LA CHASSE AUX XIVe ET XVe SIECLES

Pour les seigneurs, la chasse n'est pas seulement un exercice physique et un divertissement. Elle a, à leurs yeux, une importance sociale.

Henri-Corneille Agrippa a écrit:
"Si quelqu'un veut devenir gentilhomme, qu'il devienne chasseur premièrement, car ce sont là les principes et les rudiments de la noblesse"

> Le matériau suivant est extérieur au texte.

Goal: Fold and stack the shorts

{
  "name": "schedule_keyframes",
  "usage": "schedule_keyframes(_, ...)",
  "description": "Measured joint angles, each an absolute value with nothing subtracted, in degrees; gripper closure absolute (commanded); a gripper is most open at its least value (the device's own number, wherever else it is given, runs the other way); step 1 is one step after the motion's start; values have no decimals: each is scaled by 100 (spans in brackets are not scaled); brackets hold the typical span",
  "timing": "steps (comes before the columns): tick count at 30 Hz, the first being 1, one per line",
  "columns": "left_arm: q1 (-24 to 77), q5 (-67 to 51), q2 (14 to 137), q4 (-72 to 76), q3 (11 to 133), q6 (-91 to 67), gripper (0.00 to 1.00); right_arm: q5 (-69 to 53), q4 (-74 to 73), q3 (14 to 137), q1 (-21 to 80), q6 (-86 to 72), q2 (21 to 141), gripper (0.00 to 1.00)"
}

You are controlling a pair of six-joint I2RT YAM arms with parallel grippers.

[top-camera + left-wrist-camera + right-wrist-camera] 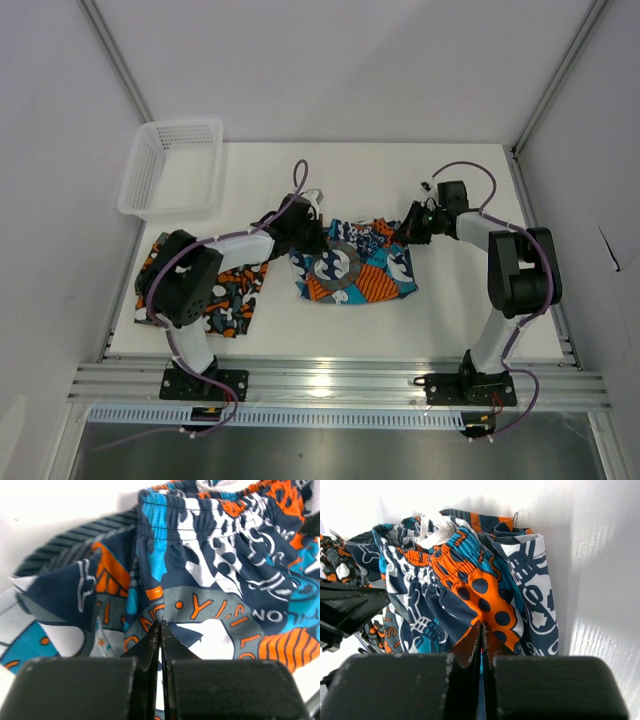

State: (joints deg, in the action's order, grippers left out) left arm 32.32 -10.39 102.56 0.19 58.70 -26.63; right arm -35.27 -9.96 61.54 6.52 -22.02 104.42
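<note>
The graphic shorts (350, 270) are soft and crumpled, with blue, orange, white and dark grey shapes, stripes and dots. The top band is bunched up, and a white string (435, 527) lies on it.

A grey ring on the cloth has orange letters. I can see a "Y", but I cannot read the whole word. White letters nearby look like "NO".

The left gripper (161, 630) is squeezed tight on a fold of these shorts, and the cloth spreads out just past its tips. The right gripper (481, 630) pinches an orange dotted bit the same way. The shorts lie between the two grippers.

The camouflage shorts (232, 295) lie flat on the table (450, 320), behind the left gripper, under its arm.
</note>
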Motion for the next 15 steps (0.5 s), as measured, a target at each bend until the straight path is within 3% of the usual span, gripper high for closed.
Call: schedule_keyframes(15,2923,-810,9843,-563,6152,-2519,100,-3496,-993,6383,576,-2241,10457,100)
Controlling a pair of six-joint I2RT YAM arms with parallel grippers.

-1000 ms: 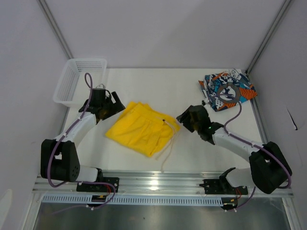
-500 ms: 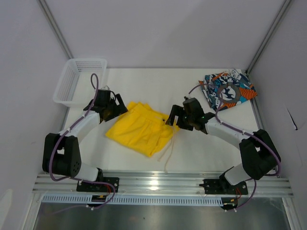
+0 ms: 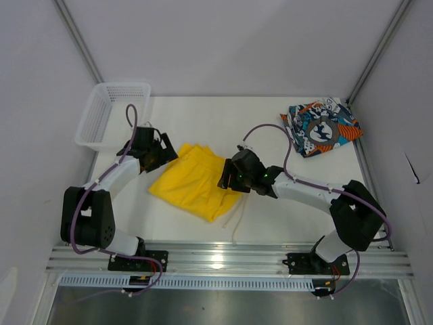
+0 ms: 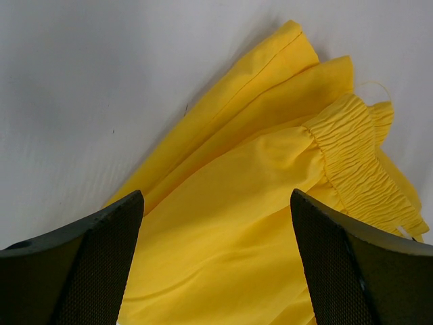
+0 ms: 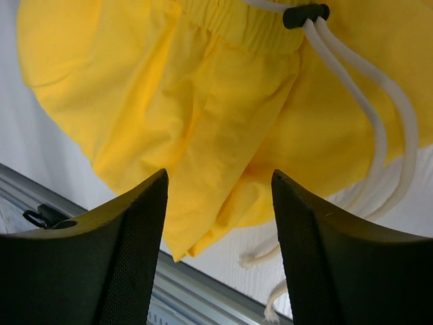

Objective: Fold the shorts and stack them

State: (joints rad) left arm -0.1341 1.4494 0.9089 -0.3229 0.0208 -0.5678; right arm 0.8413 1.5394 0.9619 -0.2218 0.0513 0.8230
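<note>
The yellow shorts (image 3: 193, 181) lie rumpled in the middle of the table, their white drawstring (image 3: 237, 215) trailing toward the near edge. The printed shorts (image 3: 321, 126) lie folded at the back right. My left gripper (image 3: 164, 154) is open at the yellow shorts' back left corner; in the left wrist view its jaws straddle yellow cloth (image 4: 223, 223) without closing. My right gripper (image 3: 226, 177) is open over the shorts' right edge by the waistband; the right wrist view shows yellow cloth (image 5: 203, 135) and the drawstring (image 5: 369, 108) between its spread jaws.
A white mesh basket (image 3: 111, 115) stands at the back left corner. The metal rail (image 3: 223, 254) runs along the near table edge. Grey walls close in the left, right and back sides.
My right gripper has moved left from beside the shorts to over their right edge. My left gripper has shifted slightly toward the shorts' back left corner. The shorts have not moved.
</note>
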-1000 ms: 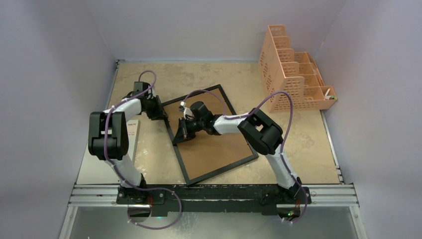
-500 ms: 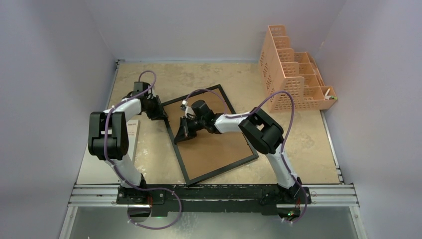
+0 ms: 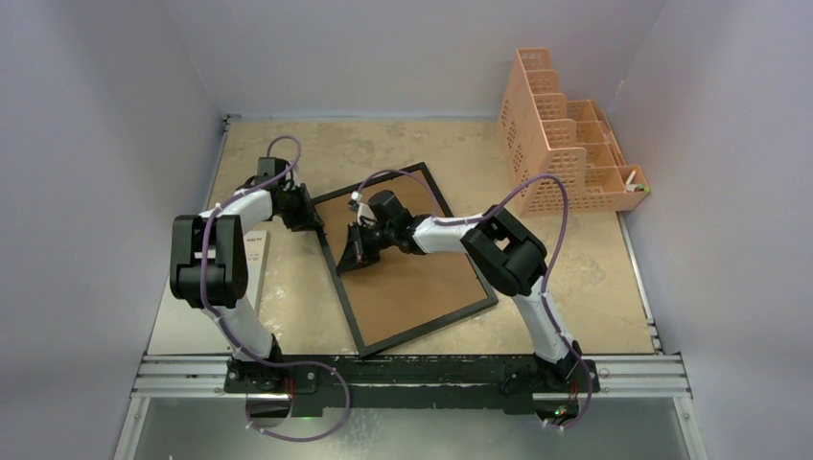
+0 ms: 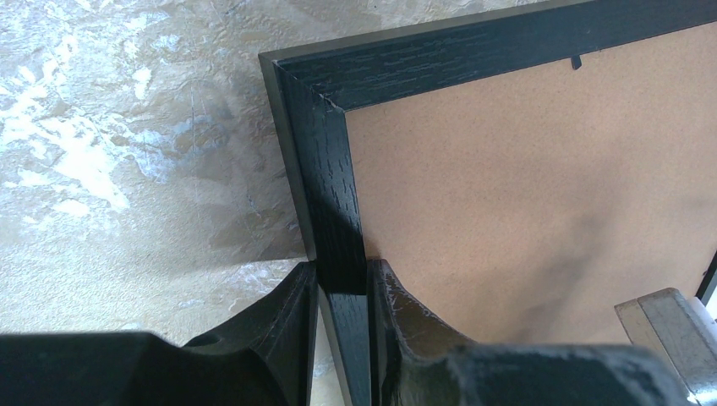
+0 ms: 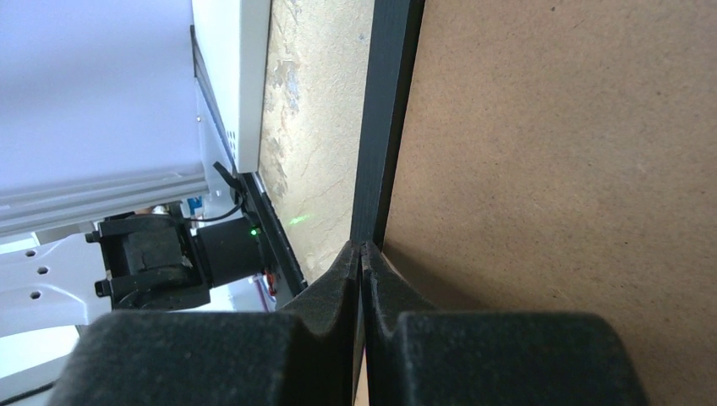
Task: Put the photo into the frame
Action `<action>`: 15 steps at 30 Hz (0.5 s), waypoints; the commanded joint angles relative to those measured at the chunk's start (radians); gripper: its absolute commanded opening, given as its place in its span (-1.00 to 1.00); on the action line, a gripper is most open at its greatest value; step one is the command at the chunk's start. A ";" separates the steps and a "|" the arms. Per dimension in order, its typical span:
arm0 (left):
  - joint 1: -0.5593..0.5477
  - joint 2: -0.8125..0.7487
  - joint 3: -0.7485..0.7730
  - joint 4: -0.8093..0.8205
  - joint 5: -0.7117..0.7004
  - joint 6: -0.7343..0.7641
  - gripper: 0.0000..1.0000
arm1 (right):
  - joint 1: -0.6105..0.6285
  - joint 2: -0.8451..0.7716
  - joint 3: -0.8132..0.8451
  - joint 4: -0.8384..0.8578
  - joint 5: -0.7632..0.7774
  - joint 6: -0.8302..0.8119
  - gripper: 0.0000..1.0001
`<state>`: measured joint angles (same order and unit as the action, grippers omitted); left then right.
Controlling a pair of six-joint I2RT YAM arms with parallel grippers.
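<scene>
The frame (image 3: 429, 329) lies face down in the middle of the table, its brown board back (image 3: 412, 278) up. My left gripper (image 3: 309, 218) is shut on the frame's black left rail (image 4: 330, 169) close to the far-left corner, one finger on each side of it (image 4: 342, 271). My right gripper (image 3: 349, 257) rests further along that rail with its foam fingers pressed together (image 5: 361, 249). Their tips touch the seam between the rail (image 5: 385, 101) and the board (image 5: 550, 169). I cannot tell whether anything thin is pinched between them. The photo's printed side shows in no view.
A peach mesh organizer (image 3: 566, 144) stands at the back right. A white card (image 3: 254, 251) lies on the table beside the left arm, left of the frame. Walls close in the table on three sides.
The right wrist has drifted slightly toward the far side while its fingertips stay on the frame's left rail. The left arm and the frame have not moved.
</scene>
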<state>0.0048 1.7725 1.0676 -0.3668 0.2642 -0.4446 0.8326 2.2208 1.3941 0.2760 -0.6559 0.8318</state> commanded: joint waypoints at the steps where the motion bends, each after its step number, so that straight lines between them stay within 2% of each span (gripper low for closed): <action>1: -0.011 0.051 -0.044 -0.037 -0.041 0.024 -1.00 | -0.015 0.071 0.000 -0.198 0.185 -0.087 -0.87; 7: -0.011 0.049 -0.046 -0.039 -0.049 0.024 -1.00 | -0.015 0.090 0.022 -0.273 0.263 -0.119 -0.77; 15: -0.011 0.048 -0.046 -0.042 -0.057 0.023 -1.00 | -0.015 0.114 0.024 -0.375 0.352 -0.130 -0.48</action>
<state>0.0044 1.7725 1.0676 -0.3672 0.2573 -0.4446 0.8421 2.2253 1.4612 0.1196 -0.6010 0.8001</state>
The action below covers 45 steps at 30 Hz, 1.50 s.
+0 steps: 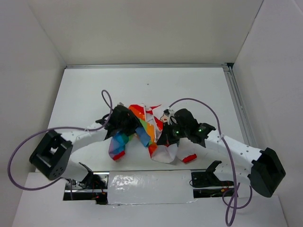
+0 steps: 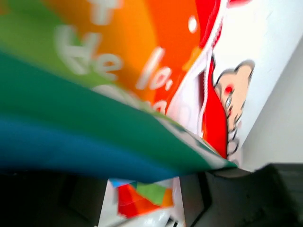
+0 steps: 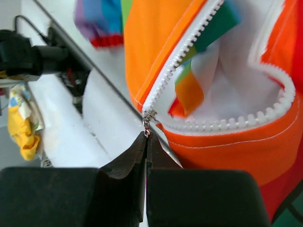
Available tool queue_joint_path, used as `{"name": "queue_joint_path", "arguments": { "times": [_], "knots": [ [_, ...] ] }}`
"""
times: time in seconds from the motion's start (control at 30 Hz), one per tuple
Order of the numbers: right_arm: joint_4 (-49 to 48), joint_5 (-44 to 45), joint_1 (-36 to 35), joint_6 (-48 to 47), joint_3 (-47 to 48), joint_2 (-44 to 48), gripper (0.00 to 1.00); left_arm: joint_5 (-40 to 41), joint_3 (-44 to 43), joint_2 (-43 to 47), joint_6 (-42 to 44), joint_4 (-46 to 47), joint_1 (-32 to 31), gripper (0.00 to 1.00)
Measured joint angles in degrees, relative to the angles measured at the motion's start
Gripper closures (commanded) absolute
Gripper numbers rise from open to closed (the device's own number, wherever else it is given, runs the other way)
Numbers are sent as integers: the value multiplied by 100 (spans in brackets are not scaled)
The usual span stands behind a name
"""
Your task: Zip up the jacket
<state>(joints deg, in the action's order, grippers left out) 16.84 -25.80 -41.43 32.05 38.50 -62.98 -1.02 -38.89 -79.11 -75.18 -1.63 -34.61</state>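
The jacket hangs bunched between my two grippers at mid-table, with rainbow panels, white parts and red cuffs. My right gripper is shut on the small metal zipper pull, just below the slider at the zipper's low end. Above it the white zipper teeth spread open. My left gripper is at the jacket's left side. Rainbow fabric with lettering lies across its view. Its dark fingers stand apart at the base and their tips are hidden under the fabric.
White walls enclose the table on three sides, and a metal rail runs along the right. A shiny taped strip lies at the near edge between the arm bases. Purple cables loop above both arms. A yellow object sits beyond the table edge.
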Motion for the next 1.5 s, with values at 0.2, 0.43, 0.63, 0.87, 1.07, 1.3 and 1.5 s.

Rois et seigneurs chassent donc avec magnificence, d'après des règles codifiées tout au long du Moyen Âge dans deux traités : "Le Livre du roi Modus", dont l'auteur est inconnu, et surtout "Le Miroir de la Chasse", écrit par Gaston Phoebus, comte de Foix et seigneur du Béarn.

Il s'agit d'un traité, mêlé de prose et de vers, dont le style emphatique et embrouillé a donné naissance à l'expression "faire du phoebus", ce qui signifie parler ou écrire d'une manière prétentieuse et entortillée.


Le comte de Foix, qui n'avait pas moins de 1600 chiens dans ses chenils, après avoir déclaré qu'il n'y avait pas de moyen de sanctification plus certain que l'exercice de la chasse, décrit les méthodes usitées de son temps pour la chasse du renne, du daim, de l'ours, du sanglier ou encore du cerf.

Les Valois, toujours férus de faste et d'excentricités, mirent à l'honneur une chasse qui était très prisée en Asie et qui fut vraisemblablement rapportée des Croisades : la chasse au guépard.


Un veneur à cheval portait l'animal en croupe sur un coussin et le maintenait par une chaîne. Aussitôt qu'on apercevait un chevreuil ou un lièvre, on lachait le félin qui bondissait sur le gibier et l'étranglait.

La fauconnerie, autre art cynégétique apprécié aux temps médiévaux, était surtout pratiqué par les femmes.